INSTRUCTIONS FOR THE TASK - Every line below that contains "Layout" is to be copied.

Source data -
- - -
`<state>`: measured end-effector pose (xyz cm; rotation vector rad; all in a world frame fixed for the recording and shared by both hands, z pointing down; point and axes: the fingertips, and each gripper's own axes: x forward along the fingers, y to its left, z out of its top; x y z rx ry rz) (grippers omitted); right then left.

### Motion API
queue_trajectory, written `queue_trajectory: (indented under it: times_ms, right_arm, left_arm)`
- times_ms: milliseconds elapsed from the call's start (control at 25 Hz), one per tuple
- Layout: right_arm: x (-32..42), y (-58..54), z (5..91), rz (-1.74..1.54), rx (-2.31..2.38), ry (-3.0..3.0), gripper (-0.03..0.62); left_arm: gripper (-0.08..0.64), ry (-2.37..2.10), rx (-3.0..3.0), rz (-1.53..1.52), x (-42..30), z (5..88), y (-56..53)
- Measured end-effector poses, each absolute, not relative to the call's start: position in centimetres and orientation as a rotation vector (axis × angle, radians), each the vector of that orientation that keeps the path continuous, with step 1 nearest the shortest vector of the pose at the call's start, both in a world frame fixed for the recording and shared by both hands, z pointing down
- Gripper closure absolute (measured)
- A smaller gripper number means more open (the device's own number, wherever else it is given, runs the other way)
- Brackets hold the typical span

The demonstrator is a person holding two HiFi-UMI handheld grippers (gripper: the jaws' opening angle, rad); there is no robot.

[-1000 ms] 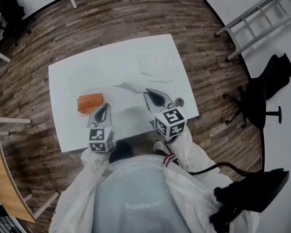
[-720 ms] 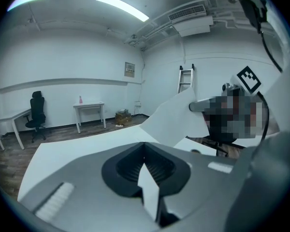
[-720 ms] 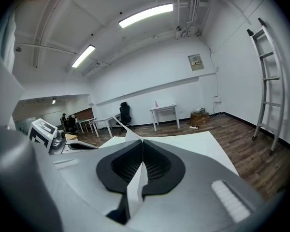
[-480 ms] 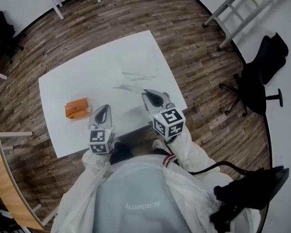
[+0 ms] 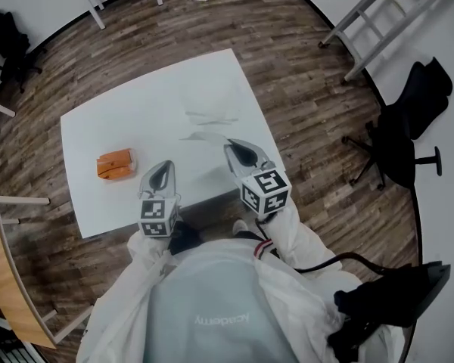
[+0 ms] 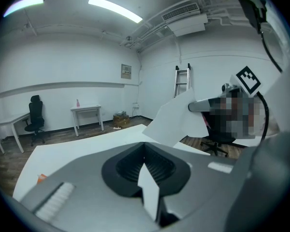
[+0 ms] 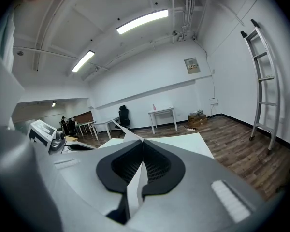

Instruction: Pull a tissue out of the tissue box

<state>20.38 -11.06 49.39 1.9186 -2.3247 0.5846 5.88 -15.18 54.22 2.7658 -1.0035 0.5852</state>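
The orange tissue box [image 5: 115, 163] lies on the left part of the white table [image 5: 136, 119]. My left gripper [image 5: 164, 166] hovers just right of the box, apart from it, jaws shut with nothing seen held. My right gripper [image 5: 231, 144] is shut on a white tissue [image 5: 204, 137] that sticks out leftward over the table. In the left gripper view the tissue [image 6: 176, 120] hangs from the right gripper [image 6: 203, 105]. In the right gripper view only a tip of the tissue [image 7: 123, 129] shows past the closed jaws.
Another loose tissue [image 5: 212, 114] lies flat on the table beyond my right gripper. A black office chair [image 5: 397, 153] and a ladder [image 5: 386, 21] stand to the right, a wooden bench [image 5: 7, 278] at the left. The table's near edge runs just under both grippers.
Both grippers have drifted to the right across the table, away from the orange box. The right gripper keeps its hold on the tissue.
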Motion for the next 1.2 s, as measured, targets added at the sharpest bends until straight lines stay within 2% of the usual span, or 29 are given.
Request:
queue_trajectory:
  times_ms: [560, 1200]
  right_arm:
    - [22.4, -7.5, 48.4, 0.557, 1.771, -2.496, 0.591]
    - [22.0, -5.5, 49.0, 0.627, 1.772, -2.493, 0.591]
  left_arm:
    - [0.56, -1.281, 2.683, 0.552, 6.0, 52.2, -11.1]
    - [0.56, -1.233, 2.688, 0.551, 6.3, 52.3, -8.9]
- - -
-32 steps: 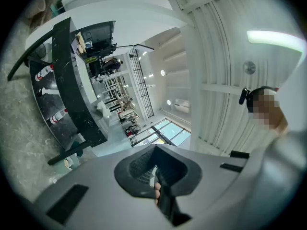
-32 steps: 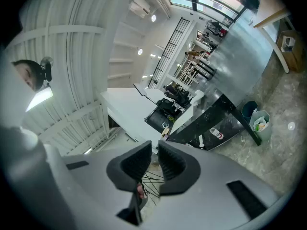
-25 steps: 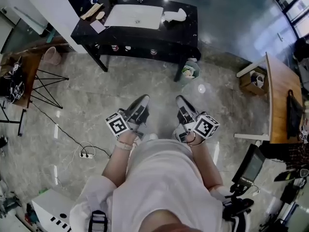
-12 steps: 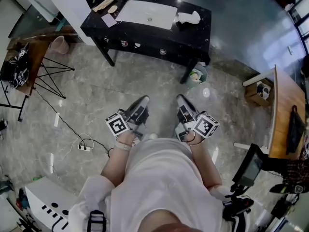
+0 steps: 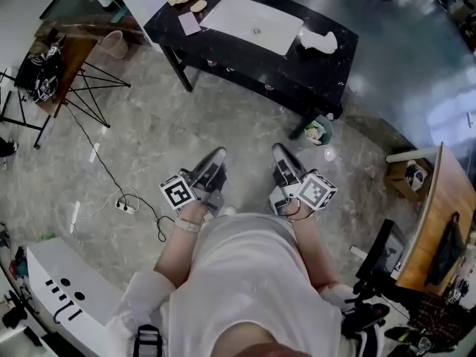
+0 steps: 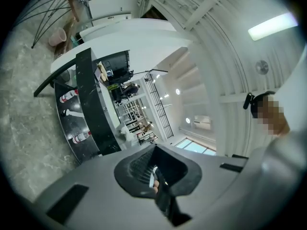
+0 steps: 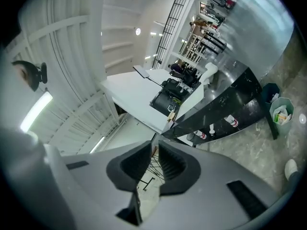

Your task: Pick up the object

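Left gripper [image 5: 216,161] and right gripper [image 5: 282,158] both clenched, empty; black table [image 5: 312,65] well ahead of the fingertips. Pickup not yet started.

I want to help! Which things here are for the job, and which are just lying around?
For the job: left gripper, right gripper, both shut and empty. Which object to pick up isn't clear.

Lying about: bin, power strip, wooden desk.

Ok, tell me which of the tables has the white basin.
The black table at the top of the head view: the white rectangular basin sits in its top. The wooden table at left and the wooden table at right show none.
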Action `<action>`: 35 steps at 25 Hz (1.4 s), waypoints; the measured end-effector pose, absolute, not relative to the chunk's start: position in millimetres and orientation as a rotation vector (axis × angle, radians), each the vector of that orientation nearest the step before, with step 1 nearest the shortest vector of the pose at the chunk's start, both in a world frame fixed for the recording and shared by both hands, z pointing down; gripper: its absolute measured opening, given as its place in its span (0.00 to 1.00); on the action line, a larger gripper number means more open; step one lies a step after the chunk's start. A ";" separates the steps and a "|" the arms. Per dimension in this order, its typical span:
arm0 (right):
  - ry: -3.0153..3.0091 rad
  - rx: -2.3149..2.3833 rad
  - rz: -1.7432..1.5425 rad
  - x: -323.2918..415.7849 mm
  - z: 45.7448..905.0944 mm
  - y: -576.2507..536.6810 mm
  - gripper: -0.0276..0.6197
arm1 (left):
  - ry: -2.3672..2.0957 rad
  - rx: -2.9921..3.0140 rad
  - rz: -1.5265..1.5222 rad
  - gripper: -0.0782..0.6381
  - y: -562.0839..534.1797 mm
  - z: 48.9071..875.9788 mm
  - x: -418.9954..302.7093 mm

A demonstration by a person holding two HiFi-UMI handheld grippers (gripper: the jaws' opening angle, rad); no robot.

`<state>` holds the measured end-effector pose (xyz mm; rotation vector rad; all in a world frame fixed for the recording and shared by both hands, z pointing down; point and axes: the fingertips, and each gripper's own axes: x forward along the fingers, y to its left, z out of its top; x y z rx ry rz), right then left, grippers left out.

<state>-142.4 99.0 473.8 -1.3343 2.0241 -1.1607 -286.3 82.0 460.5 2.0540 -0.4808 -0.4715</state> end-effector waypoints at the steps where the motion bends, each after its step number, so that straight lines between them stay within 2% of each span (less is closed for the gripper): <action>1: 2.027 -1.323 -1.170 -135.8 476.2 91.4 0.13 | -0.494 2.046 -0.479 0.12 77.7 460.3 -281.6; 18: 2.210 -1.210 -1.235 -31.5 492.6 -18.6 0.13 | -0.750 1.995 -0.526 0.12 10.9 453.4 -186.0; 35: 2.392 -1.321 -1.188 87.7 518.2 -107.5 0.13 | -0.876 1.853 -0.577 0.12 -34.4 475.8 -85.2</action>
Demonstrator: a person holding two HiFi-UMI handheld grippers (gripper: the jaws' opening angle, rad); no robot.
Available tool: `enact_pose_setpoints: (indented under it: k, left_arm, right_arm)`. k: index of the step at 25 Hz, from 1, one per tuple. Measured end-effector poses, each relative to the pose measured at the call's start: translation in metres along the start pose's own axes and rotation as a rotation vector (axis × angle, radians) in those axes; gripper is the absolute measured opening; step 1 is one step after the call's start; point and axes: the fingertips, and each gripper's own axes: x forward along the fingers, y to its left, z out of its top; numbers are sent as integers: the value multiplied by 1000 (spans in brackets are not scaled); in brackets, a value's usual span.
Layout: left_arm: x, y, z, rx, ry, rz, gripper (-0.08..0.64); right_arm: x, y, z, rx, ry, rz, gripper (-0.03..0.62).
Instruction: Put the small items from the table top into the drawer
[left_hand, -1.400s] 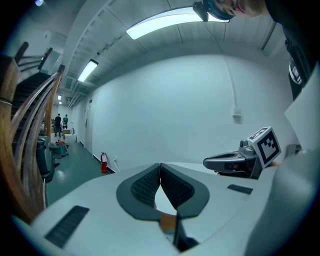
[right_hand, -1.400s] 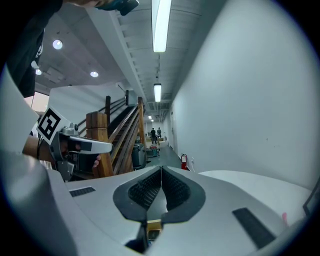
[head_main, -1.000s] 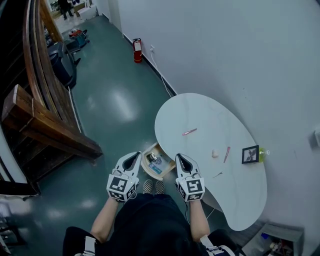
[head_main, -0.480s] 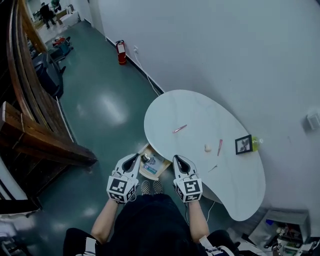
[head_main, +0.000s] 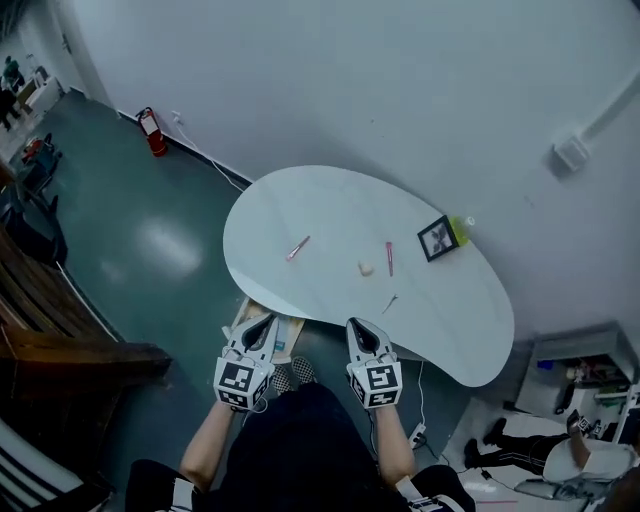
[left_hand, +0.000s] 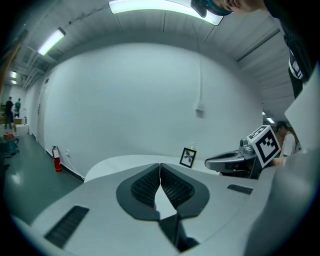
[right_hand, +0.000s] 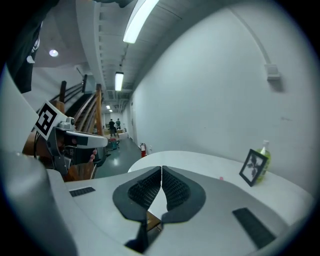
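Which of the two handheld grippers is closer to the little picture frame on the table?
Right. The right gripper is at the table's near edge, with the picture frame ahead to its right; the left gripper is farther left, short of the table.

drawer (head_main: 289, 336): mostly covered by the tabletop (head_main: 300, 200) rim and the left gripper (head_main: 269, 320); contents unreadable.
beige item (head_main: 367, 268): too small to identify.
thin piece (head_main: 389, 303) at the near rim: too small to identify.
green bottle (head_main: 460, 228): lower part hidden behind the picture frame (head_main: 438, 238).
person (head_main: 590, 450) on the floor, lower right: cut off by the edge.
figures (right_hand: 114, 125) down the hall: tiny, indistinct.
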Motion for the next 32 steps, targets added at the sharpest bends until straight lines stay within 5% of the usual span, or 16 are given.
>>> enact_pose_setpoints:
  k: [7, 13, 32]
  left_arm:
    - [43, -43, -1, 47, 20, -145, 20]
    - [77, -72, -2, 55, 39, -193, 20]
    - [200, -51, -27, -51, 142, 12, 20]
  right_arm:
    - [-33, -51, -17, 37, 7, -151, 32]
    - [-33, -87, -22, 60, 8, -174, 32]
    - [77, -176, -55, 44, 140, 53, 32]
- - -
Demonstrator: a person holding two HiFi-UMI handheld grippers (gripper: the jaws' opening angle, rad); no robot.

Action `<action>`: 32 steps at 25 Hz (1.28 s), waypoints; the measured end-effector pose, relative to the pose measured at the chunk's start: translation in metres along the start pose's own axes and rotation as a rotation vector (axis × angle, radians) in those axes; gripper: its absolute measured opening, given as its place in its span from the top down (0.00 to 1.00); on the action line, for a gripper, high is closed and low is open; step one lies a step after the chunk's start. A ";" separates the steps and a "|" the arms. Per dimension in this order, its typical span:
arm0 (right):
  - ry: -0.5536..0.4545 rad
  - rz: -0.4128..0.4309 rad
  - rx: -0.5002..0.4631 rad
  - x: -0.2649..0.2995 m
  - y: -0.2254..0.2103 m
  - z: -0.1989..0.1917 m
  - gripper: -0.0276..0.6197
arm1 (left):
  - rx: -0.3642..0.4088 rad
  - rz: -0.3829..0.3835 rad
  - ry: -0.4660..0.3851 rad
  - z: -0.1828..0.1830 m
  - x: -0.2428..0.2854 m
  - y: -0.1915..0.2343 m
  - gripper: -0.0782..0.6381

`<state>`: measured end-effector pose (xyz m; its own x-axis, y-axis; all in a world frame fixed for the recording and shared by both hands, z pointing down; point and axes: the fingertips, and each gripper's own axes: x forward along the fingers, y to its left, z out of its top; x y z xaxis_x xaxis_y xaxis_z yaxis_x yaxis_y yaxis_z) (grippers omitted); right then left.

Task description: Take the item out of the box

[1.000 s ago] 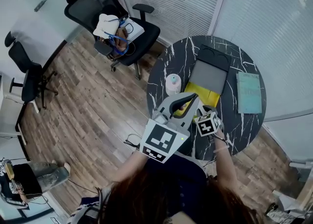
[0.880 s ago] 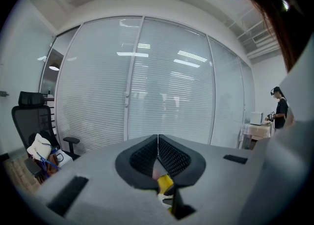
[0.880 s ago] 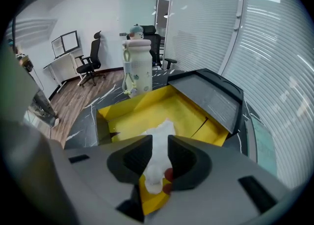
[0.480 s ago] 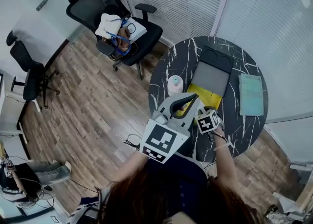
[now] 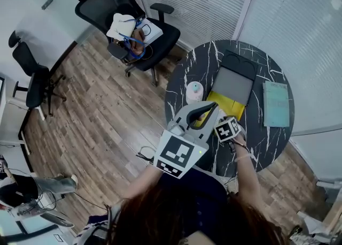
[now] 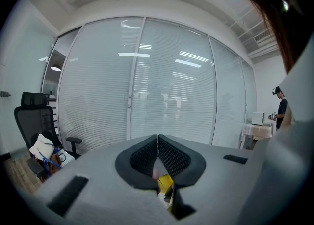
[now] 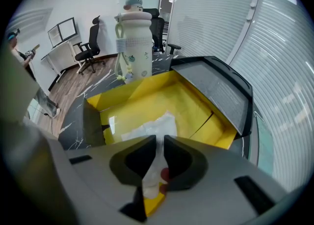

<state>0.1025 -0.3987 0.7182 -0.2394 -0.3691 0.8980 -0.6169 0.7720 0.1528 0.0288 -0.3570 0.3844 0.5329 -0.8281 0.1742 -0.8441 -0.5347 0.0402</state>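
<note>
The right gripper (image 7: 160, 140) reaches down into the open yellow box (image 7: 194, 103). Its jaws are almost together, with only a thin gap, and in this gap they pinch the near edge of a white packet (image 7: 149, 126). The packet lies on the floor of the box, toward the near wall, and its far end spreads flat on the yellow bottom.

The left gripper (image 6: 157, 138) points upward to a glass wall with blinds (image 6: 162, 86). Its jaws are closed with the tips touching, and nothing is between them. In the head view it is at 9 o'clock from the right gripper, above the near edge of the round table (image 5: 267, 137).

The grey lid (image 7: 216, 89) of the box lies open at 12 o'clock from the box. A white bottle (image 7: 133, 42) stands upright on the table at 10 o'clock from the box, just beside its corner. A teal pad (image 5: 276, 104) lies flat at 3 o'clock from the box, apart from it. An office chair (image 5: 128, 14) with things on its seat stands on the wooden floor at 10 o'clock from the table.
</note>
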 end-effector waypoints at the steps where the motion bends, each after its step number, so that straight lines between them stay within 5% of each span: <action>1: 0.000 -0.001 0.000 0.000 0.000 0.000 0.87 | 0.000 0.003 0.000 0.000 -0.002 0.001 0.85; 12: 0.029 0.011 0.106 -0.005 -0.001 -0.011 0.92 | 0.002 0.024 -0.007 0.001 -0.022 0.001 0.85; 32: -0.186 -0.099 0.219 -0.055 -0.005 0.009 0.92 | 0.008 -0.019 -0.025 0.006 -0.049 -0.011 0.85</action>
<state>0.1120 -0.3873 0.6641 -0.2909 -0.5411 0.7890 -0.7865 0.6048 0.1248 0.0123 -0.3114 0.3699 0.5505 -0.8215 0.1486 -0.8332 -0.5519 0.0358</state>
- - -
PROBLEM SOLUTION -
- Layout: right_arm: x (-32..42), y (-58..54), z (5..91), rz (-1.74..1.54), rx (-2.31..2.38), ry (-3.0..3.0), gripper (-0.03..0.62); left_arm: gripper (-0.08..0.64), ry (-2.37..2.10), rx (-3.0..3.0), rz (-1.53..1.52), x (-42..30), z (5..88), y (-56..53)
Layout: left_arm: x, y, z, rx, ry, rz, gripper (-0.08..0.64); right_arm: x, y, z, rx, ry, rz, gripper (-0.03..0.62).

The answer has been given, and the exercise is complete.